**What the task asks:**
For any picture in the lines below, please leave it out and copy the rest exactly.

(Supplied data)

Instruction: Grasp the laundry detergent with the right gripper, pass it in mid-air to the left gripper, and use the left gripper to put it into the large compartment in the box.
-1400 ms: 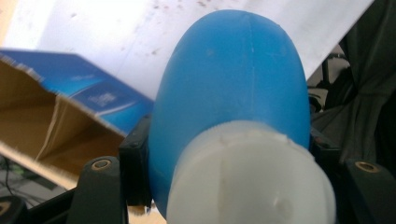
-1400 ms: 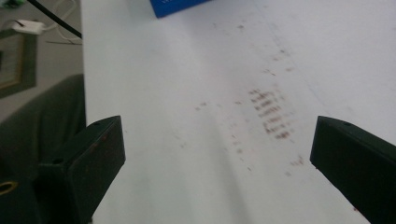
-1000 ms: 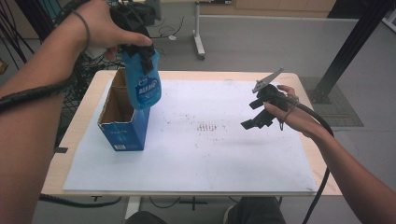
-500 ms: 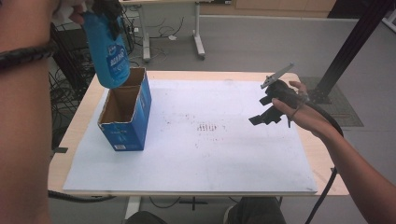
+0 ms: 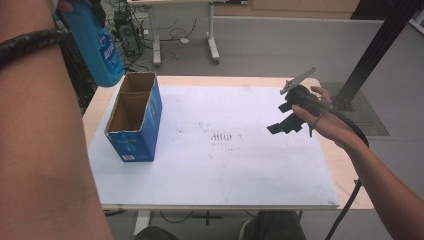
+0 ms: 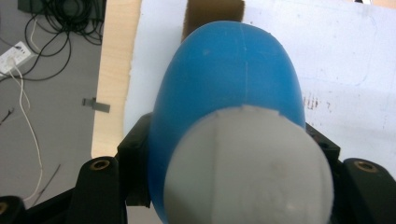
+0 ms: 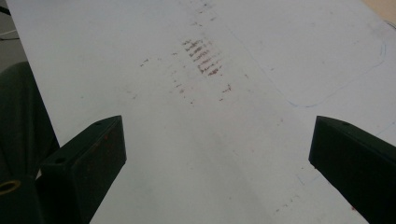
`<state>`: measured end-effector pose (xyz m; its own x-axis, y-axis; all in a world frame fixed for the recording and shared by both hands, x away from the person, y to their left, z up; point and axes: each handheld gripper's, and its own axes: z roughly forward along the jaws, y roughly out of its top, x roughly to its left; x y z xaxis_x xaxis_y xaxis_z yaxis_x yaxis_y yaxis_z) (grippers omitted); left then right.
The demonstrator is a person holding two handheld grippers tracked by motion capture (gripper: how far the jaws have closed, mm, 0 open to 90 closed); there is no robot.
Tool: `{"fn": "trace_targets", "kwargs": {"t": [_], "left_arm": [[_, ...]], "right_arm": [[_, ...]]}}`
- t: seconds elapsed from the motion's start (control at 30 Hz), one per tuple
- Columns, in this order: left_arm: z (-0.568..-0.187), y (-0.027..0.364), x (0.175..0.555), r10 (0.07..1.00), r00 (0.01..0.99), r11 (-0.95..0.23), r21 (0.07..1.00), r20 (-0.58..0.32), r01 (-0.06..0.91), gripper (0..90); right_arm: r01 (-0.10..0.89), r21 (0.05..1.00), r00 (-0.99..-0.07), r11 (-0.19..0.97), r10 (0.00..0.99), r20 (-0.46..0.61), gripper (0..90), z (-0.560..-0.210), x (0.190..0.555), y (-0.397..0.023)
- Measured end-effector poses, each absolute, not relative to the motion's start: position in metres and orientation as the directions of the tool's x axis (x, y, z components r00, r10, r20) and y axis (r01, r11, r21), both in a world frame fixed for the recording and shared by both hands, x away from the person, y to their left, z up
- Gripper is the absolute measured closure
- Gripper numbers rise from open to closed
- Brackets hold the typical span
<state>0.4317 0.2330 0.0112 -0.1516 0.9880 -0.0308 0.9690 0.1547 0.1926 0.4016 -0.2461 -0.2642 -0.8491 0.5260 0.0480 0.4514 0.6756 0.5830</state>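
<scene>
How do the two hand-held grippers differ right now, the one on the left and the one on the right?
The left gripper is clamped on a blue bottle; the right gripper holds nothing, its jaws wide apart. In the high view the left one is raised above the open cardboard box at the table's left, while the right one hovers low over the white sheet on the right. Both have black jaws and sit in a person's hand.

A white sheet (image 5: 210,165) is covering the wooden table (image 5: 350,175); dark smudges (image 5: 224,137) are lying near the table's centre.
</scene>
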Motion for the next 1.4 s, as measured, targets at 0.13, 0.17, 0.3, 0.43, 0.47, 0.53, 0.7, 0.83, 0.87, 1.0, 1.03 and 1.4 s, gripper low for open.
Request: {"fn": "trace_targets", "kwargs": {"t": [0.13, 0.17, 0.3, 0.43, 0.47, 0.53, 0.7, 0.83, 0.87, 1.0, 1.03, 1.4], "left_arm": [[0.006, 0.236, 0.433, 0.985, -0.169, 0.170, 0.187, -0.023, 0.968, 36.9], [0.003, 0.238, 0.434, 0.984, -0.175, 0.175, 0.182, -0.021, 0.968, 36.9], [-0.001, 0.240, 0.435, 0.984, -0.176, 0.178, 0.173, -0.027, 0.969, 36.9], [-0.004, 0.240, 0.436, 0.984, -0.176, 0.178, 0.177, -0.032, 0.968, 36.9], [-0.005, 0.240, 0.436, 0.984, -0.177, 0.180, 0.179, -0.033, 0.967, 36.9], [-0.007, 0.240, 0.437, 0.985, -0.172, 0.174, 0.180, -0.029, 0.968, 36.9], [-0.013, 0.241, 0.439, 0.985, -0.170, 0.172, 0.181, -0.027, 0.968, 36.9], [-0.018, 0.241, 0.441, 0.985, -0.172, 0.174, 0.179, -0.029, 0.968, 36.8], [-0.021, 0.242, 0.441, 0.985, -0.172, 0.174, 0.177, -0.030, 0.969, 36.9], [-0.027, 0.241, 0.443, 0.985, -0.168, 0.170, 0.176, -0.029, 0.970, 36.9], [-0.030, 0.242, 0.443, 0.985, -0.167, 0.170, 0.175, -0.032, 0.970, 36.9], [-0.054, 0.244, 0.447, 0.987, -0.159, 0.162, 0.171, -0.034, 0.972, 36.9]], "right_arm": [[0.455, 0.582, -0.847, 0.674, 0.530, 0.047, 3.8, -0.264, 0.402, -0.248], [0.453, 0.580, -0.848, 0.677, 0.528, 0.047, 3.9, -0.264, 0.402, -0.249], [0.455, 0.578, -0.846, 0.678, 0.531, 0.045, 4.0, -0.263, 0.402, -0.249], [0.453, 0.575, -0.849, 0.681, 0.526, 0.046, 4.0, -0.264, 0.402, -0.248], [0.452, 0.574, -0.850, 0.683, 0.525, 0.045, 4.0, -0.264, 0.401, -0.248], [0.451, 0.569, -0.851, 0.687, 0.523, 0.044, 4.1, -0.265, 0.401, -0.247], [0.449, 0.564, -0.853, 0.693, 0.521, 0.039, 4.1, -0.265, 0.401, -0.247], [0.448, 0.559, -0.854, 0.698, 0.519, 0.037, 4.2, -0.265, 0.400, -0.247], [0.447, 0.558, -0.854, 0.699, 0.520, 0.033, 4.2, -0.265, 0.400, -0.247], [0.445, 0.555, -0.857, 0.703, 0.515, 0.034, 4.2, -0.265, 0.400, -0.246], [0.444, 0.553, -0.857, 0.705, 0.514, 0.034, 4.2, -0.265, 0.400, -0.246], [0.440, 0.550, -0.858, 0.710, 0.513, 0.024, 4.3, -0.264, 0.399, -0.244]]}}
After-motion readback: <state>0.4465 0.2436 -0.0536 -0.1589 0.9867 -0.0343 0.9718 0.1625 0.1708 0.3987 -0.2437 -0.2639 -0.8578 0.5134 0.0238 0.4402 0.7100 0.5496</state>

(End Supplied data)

**Task answer:**
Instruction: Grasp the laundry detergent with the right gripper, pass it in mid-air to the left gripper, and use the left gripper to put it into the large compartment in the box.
-1400 ms: 
-1400 ms: 
-1000 ms: 
-500 ms: 
+0 ms: 
+0 ms: 
+0 ms: 
`<state>`: measured end-effector pose (xyz m; its own x-axis, y-axis; all in a world frame fixed for the recording and shared by both hands, x away from the person, y to their left, z up; point and axes: each handheld gripper's, and its own axes: z roughly forward along the jaws, y roughly out of its top, x roughly to its left; x y z xaxis_x xaxis_y xaxis_z yaxis_x yaxis_y yaxis_z) (grippers omitted); left then right.
The demonstrator is a person holding two handheld grippers tracked by motion capture (gripper: how far the jaws have closed, mm, 0 open to 90 closed); there is no robot.
Tool: `{"fn": "trace_targets", "kwargs": {"t": [_], "left_arm": [[_, ...]], "right_arm": [[_, ...]]}}`
- t: seconds elapsed from the motion's start (control at 30 Hz), one per tuple
- Columns, in this order: left_arm: z (-0.568..-0.187), y (-0.027..0.364), x (0.175..0.555), r10 (0.07..1.00), r00 (0.01..0.99), r11 (-0.95..0.23), r21 (0.07..1.00), r20 (-0.58..0.32), r01 (-0.06..0.91), gripper (0..90); right_arm: r01 (-0.10..0.89), r21 (0.05..1.00), r00 (-0.99..-0.07), r11 (-0.19..0.97), r10 (0.00..0.99), r20 (-0.46..0.61), gripper (0..90), z (-0.560..-0.210), x (0.190..0.555), y (-0.397..0.023)
- Measured end-effector poses, each absolute, not relative to the motion's start: position in metres and orientation as the directions of the tool's x axis (x, y, z components r00, r10, r20) and y axis (r01, r11, r21), both in a world frame fixed for the recording and shared by both hands, x away from the person, y to their left, z up
- Gripper is the absolute measured closure
- Gripper numbers rise from open to closed
- Brackets hold the typical span
<state>0.4317 0.2330 0.0112 -0.1516 0.9880 -0.0308 0.9690 0.1547 0.1926 0.4016 -0.2461 -0.2642 -0.8491 0.5260 0.0480 0.4514 0.6756 0.5830</state>
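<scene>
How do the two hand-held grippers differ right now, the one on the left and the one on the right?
The left gripper is clamped on a blue bottle; the right gripper holds nothing, its jaws wide apart. In the high view the left one is raised above the open cardboard box at the table's left, while the right one hovers low over the white sheet on the right. Both have black jaws and sit in a person's hand.

A white sheet (image 5: 210,165) is covering the wooden table (image 5: 350,175); dark smudges (image 5: 224,137) are lying near the table's centre.
</scene>
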Motion for the next 1.4 s, as measured, targets at 0.13, 0.17, 0.3, 0.43, 0.47, 0.53, 0.7, 0.83, 0.87, 1.0, 1.03 and 1.4 s, gripper low for open.
Request: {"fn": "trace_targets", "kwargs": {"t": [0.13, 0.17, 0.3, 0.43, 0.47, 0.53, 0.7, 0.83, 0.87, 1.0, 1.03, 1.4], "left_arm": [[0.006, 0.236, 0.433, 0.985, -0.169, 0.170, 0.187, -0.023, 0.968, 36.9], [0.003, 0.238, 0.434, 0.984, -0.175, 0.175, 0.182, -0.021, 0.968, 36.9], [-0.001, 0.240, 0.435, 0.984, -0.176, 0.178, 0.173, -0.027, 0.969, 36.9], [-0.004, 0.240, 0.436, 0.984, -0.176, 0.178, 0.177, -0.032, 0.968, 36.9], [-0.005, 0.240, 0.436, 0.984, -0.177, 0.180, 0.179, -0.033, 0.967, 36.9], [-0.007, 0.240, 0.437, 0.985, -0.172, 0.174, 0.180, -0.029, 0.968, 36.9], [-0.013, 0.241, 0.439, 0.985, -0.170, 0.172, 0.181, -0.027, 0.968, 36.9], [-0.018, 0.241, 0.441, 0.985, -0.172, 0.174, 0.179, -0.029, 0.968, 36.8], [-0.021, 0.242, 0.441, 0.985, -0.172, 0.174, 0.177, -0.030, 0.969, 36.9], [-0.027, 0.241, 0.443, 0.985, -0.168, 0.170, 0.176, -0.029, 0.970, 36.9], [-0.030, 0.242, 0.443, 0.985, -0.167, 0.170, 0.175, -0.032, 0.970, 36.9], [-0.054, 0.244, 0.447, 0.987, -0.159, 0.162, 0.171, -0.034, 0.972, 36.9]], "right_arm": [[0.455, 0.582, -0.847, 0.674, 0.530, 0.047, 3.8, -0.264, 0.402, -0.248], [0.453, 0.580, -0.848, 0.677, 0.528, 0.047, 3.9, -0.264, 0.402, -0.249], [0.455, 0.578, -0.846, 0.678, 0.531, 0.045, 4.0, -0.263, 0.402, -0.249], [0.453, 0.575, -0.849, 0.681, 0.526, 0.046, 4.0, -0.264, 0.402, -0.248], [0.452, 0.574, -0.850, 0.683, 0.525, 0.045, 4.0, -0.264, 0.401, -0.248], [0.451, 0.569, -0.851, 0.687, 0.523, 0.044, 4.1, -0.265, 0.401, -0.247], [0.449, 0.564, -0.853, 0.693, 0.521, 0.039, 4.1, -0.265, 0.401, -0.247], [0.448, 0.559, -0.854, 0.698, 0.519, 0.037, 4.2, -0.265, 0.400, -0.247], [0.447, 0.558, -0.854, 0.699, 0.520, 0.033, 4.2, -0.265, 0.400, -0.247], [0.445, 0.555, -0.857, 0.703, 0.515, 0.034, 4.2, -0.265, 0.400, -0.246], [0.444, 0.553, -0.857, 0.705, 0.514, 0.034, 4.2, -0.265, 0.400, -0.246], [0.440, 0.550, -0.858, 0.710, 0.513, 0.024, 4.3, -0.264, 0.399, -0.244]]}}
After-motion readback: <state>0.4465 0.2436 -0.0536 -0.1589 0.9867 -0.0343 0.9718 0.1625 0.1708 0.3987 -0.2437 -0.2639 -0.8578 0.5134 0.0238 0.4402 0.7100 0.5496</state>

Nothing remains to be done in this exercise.